Personal information
- Born: 29 December 1976 (age 49) Lahore, Punjab, Pakistan
- Height: 5 ft 11 in (180 cm)
- Batting: Right-handed
- Bowling: Right arm off break
- Relations: Shadab Khan (son-in-law)

International information
- National side: Pakistan (1995–2004);
- Test debut (cap 134): 8 September 1995 v Sri Lanka
- Last Test: 1 April 2004 v India
- ODI debut (cap 103): 29 September 1995 v Sri Lanka
- Last ODI: 7 October 2003 v South Africa
- ODI shirt no.: 9

Domestic team information
- 1994–2004: Pakistan Intl. Airlines
- 1994–1998: Islamabad
- 1997–2008: Surrey
- 2003–2004: Lahore
- 2007: Sussex

Career statistics
| Competition | Test | ODI | FC | LA |
| Matches | 49 | 169 | 194 | 323 |
| Runs scored | 927 | 711 | 3,405 | 1,339 |
| Batting average | 14.48 | 11.85 | 16.69 | 11.64 |
| 100s/50s | 1/2 | 0/0 | 1/14 | 0/0 |
| Top score | 101* | 37* | 101* | 38* |
| Balls bowled | 14,070 | 8,770 | 44,634 | 16,062 |
| Wickets | 208 | 288 | 833 | 478 |
| Bowling average | 29.83 | 21.78 | 23.56 | 23.55 |
| 5 wickets in innings | 13 | 6 | 60 | 7 |
| 10 wickets in match | 3 | 0 | 15 | 0 |
| Best bowling | 8/164 | 5/20 | 8/65 | 5/20 |
| Catches/stumpings | 15/– | 40/– | 67/– | 80/– |

Medal record
Men's Cricket
Representing Pakistan
ICC Cricket World Cup
| Runner-up | 1999 England-Wales -Ireland-Scotland-Netherlands |  |
- Source: ESPNcricinfo, 8 December 2009

= Saqlain Mushtaq =

Pakistani cricketer (born 1976)

Saqlain Mushtaq (born 29 December 1976) is a Pakistani cricket coach and former international cricketer who was the head coach of the Pakistani national cricket team between 2021 and 2022. He is best known for pioneering the "doosra", a leg break delivery bowled with an off break action. He was the fastest to reach the milestones of 200 and 250 wickets in ODIs. Mushtaq was the first Pakistani to take a hat-trick at a Cricket World Cup, which he did against Zimbabwe during the 1999 tournament.
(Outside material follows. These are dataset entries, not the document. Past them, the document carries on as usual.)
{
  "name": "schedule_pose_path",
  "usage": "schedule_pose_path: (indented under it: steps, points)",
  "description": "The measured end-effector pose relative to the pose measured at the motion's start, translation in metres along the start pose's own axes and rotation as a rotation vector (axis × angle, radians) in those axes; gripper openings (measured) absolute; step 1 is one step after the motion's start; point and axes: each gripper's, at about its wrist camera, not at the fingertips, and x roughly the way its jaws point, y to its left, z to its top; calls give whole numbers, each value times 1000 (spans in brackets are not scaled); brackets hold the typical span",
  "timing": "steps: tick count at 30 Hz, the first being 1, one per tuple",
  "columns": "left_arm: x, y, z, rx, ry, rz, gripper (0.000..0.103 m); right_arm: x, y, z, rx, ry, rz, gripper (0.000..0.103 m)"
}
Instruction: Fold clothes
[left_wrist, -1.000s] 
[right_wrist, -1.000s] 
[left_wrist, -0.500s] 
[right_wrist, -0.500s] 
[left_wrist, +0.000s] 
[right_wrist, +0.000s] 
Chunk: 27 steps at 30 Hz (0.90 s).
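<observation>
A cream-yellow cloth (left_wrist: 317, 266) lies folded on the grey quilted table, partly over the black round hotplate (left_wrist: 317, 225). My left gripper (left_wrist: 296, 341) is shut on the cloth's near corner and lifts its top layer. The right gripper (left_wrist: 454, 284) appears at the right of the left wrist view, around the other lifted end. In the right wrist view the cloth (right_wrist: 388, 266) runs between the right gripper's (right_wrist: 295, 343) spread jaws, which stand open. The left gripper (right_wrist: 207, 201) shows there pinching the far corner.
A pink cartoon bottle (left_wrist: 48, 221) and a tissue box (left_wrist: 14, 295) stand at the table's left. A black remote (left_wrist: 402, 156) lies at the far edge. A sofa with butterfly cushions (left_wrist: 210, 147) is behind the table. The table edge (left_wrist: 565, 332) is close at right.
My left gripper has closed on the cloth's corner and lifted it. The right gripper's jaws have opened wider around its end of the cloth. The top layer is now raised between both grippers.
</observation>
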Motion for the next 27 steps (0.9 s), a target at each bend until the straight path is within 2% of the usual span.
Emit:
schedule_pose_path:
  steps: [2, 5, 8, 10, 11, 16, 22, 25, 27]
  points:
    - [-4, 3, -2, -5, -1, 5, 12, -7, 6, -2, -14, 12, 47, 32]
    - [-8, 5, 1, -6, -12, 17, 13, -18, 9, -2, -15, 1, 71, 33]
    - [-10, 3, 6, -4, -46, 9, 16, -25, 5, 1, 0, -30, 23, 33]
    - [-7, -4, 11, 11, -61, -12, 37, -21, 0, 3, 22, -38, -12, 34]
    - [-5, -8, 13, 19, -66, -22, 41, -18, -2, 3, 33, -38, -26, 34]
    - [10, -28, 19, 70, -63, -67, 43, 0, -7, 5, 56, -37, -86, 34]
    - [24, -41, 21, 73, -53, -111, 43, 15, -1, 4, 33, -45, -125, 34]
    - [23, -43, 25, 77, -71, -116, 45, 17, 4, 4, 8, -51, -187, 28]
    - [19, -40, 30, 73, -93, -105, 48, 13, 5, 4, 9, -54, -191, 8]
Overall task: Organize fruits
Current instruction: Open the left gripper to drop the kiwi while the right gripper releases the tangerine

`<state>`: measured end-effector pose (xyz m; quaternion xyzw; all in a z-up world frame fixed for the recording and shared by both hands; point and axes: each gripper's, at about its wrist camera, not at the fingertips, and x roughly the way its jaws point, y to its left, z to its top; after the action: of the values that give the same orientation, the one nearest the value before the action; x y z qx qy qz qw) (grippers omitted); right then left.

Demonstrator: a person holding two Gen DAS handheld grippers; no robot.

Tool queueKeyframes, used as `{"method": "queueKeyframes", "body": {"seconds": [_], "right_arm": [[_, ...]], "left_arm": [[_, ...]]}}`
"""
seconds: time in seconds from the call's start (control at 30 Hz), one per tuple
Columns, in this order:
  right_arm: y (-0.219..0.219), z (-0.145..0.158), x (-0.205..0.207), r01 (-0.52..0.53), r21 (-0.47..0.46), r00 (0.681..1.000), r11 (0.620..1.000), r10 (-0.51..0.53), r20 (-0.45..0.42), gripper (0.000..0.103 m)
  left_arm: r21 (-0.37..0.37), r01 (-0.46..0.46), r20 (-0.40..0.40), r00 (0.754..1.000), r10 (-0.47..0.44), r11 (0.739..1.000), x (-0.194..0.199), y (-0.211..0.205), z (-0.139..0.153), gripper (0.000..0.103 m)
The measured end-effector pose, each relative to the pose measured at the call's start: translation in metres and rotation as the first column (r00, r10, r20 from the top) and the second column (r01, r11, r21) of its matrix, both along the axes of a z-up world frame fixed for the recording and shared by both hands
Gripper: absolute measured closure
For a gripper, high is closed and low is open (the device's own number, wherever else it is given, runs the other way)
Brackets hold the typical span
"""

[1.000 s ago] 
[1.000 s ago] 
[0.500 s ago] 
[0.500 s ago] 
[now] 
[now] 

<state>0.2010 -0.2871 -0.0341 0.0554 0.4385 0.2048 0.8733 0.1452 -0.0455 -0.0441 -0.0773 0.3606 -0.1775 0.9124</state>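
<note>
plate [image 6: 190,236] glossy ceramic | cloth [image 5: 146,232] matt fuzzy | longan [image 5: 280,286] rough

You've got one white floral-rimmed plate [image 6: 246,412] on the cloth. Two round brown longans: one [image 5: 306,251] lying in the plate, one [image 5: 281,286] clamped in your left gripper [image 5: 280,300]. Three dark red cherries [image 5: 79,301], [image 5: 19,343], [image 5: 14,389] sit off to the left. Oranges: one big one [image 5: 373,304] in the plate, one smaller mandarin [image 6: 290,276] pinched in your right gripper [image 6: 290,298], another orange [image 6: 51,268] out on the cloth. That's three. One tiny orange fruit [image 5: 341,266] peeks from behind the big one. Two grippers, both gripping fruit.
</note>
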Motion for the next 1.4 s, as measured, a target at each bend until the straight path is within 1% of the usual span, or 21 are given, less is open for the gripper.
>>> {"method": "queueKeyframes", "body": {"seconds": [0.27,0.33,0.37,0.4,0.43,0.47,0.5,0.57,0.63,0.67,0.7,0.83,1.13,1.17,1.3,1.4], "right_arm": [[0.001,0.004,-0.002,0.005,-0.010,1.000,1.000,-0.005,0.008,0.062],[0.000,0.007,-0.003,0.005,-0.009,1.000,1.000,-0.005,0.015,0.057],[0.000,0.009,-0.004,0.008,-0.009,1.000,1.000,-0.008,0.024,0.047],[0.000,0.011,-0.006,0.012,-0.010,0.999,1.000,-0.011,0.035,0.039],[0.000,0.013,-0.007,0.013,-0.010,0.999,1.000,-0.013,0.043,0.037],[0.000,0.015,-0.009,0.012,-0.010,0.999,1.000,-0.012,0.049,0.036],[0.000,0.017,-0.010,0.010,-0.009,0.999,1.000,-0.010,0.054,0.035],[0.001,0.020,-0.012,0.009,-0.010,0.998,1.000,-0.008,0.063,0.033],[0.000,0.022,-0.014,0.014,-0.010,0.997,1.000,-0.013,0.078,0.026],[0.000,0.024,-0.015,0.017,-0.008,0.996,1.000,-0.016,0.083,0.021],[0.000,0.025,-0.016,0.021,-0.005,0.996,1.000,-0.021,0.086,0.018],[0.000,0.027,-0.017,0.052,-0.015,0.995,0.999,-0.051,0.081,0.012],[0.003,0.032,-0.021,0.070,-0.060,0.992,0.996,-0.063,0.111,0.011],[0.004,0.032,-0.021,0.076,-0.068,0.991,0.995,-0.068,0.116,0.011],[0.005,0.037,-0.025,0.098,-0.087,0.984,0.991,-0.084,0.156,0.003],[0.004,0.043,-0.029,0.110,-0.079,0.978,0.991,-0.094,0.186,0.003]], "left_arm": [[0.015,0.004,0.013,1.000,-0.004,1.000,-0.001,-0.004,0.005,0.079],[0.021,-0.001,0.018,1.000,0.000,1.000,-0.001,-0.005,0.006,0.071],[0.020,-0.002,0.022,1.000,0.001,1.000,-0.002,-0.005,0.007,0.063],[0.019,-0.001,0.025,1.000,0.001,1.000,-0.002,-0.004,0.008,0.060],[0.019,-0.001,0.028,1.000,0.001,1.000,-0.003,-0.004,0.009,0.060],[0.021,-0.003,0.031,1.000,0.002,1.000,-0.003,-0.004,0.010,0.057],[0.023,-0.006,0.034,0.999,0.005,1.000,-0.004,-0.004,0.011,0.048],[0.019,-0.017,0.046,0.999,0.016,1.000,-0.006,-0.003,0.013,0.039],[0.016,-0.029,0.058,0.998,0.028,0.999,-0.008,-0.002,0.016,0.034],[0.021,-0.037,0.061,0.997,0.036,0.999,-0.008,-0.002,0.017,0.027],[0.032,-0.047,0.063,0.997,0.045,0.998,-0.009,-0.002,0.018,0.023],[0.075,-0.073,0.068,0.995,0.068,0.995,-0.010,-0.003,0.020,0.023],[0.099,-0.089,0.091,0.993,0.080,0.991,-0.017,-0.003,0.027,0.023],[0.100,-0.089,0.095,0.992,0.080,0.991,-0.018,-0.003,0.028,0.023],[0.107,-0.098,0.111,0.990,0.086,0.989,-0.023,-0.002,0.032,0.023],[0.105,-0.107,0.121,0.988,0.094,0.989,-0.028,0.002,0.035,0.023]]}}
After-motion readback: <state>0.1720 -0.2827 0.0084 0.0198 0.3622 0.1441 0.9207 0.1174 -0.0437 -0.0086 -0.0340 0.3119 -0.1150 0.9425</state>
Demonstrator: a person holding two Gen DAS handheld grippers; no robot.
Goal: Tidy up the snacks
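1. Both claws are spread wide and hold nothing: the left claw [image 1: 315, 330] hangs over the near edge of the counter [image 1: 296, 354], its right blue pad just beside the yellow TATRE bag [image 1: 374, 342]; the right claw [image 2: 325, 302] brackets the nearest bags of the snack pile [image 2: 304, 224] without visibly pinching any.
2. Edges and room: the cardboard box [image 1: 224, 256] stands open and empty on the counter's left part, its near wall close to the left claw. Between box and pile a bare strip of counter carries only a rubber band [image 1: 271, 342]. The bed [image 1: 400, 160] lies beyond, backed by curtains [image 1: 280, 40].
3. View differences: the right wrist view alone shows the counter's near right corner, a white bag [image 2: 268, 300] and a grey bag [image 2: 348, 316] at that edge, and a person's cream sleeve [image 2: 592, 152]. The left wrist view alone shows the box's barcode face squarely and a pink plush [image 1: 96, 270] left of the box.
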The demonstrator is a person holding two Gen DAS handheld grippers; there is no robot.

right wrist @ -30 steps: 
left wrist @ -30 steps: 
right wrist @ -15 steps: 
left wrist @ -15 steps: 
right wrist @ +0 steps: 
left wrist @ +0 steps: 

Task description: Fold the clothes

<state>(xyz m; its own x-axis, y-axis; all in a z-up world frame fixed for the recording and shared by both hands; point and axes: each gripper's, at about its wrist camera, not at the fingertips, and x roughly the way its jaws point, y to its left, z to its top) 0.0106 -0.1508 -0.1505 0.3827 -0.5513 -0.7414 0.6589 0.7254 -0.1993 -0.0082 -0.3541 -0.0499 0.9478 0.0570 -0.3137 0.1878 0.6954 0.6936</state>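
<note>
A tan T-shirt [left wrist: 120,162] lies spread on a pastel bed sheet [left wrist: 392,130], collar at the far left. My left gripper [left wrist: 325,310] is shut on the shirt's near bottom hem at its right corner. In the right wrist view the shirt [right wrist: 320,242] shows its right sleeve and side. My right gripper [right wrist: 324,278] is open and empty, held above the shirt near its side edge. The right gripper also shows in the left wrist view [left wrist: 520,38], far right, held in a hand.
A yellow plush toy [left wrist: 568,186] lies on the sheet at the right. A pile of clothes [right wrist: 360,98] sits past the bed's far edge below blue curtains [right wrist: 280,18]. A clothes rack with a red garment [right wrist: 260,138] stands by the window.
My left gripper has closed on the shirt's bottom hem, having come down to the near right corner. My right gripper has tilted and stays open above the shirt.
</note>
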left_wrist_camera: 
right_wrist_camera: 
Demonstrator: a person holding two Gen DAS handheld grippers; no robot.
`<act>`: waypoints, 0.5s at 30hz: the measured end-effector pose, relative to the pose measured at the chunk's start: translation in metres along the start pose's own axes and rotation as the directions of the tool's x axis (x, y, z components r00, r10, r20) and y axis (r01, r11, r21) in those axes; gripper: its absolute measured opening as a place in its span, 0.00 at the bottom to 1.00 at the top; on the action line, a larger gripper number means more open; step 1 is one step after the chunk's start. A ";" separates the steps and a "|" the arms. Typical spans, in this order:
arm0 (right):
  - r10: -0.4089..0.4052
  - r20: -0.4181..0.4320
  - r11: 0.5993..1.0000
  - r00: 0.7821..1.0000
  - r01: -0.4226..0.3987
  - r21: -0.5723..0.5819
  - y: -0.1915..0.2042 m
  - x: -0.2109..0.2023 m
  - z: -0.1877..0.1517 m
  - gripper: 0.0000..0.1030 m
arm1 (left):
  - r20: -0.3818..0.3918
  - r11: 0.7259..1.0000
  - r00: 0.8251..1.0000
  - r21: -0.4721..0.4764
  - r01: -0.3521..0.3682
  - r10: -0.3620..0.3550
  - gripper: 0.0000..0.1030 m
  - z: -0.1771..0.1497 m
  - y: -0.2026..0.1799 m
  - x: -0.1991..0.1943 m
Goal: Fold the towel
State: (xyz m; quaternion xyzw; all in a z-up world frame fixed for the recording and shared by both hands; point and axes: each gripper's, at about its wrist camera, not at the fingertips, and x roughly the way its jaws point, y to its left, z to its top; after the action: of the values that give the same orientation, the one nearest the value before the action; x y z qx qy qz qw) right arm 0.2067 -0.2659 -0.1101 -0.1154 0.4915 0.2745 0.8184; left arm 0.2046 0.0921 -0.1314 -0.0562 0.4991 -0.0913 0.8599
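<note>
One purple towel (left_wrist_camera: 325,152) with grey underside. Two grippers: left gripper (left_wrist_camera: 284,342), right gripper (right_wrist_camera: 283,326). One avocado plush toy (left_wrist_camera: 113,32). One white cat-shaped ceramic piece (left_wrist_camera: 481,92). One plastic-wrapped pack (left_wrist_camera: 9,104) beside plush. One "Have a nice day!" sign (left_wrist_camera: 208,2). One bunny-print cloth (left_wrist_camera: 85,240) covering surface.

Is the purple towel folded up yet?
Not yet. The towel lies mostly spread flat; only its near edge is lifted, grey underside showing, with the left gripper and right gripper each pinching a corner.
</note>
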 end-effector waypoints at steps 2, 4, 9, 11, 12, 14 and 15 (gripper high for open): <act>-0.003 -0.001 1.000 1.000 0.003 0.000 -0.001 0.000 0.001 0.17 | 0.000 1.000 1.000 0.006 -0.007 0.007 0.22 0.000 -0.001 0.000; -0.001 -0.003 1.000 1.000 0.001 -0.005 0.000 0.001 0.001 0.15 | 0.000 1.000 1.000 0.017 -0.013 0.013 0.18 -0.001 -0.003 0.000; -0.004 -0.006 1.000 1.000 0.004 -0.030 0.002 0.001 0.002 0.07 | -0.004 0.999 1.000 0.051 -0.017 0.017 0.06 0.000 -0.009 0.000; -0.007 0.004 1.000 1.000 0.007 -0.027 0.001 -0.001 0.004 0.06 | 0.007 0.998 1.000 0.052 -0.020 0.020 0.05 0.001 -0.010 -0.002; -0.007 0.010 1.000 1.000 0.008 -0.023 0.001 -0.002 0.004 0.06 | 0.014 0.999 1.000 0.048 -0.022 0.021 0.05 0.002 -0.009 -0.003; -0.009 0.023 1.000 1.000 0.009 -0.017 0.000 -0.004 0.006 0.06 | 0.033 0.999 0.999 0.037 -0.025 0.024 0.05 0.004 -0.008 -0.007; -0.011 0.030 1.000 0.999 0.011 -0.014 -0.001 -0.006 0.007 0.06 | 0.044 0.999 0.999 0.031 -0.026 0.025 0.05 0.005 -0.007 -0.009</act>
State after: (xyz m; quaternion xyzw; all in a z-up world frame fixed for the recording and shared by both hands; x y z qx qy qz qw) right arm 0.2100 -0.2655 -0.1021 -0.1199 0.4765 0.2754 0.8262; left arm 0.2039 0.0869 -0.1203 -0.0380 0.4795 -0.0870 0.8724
A right-arm off break bowler, Saqlain played 49 Test matches and 169 One Day Internationals (ODIs) for Pakistan between 1995 and 2004. He took 208 Test and 288 ODI wickets and also scored a Test match century, against New Zealand, in March 2001. Until 2016, Saqlain was the fastest bowler in the history of ODI cricket to take 100 wickets.

== Early life and family ==
Saqlain was born to a government clerk on 29 December 1976, in Lahore into a Punjabi family. His ancestral home is in village Chali Khoo in Amritsar district of East Punjab, now in India. He has two elder brothers: Sibtain, who also played first-class cricket for Lahore, and Zulqurnain. Saqlain played for Govt. M.A.O. College Lahore for three years and won the championship each year. Saqlain never played cricket at school level, but started playing for Zareef Memorial Cricket Club Second Eleven when he was only 13. He always wanted to be an off-spinner: "I never wanted to be a quick bowler. I was very skinny and never had too much strength in the body." Saqlain was coached by Ahmad Hassan and his brothers at the club level. At the age of 14, he went to the Govt. M.A.O. College Lahore, where he was coached by Mumtaz Akhtar Butt. He played for the college and won the championship for three consecutive years.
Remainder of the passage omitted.